Give the data again exactly as written, without any of its pictures.

=======

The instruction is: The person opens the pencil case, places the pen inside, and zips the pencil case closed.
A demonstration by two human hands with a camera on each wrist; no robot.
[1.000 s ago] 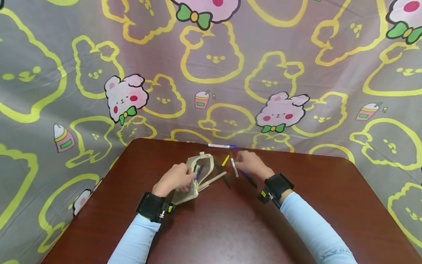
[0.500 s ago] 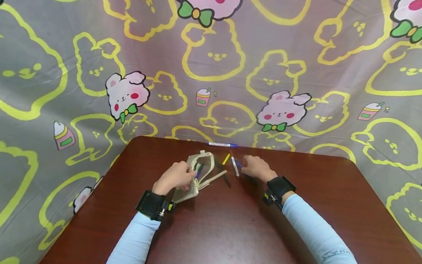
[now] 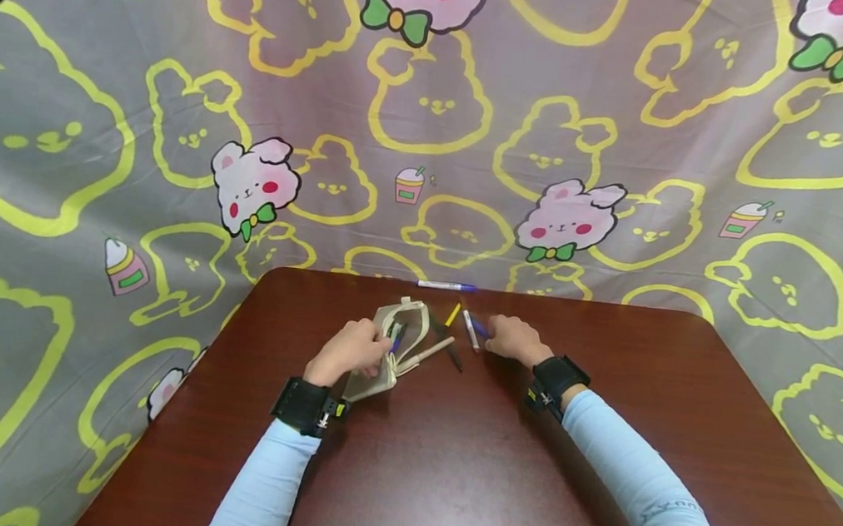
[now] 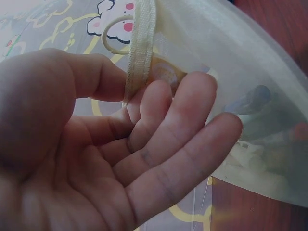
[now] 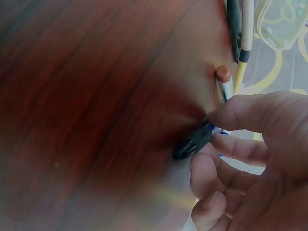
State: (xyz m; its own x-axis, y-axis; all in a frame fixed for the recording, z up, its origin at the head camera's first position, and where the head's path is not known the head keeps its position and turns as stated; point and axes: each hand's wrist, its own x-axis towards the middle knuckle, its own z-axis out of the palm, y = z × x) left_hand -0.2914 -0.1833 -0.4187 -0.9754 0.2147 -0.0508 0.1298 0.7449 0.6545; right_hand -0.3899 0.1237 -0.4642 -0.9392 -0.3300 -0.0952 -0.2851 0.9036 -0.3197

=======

SOLUTION TO THIS PROBLEM
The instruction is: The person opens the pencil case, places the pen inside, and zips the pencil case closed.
A demonstration by two human hands with a camera on each wrist; no robot.
[1.000 s ago] 
[0.500 s ago] 
[now] 
[now] 
[now] 
State: (xyz m; its own x-axis, y-axis; all in a frame fixed for the recording, z up, its origin at the head camera's first position, and where the head's path is not known the head keeps its position and turns as stated; point and axes: each hand's wrist, its own x-axis towards the middle knuckle, its own z-axis out of the palm, y = z × x) left_hand -0.2914 -0.1833 -0.4187 -0.9754 0.2147 -0.0508 0.1298 0.7449 0.6545; right_hand -0.3899 0.1237 -0.4642 -0.9392 -0.3300 -0.0952 -0.2851 0.9036 -0.3197

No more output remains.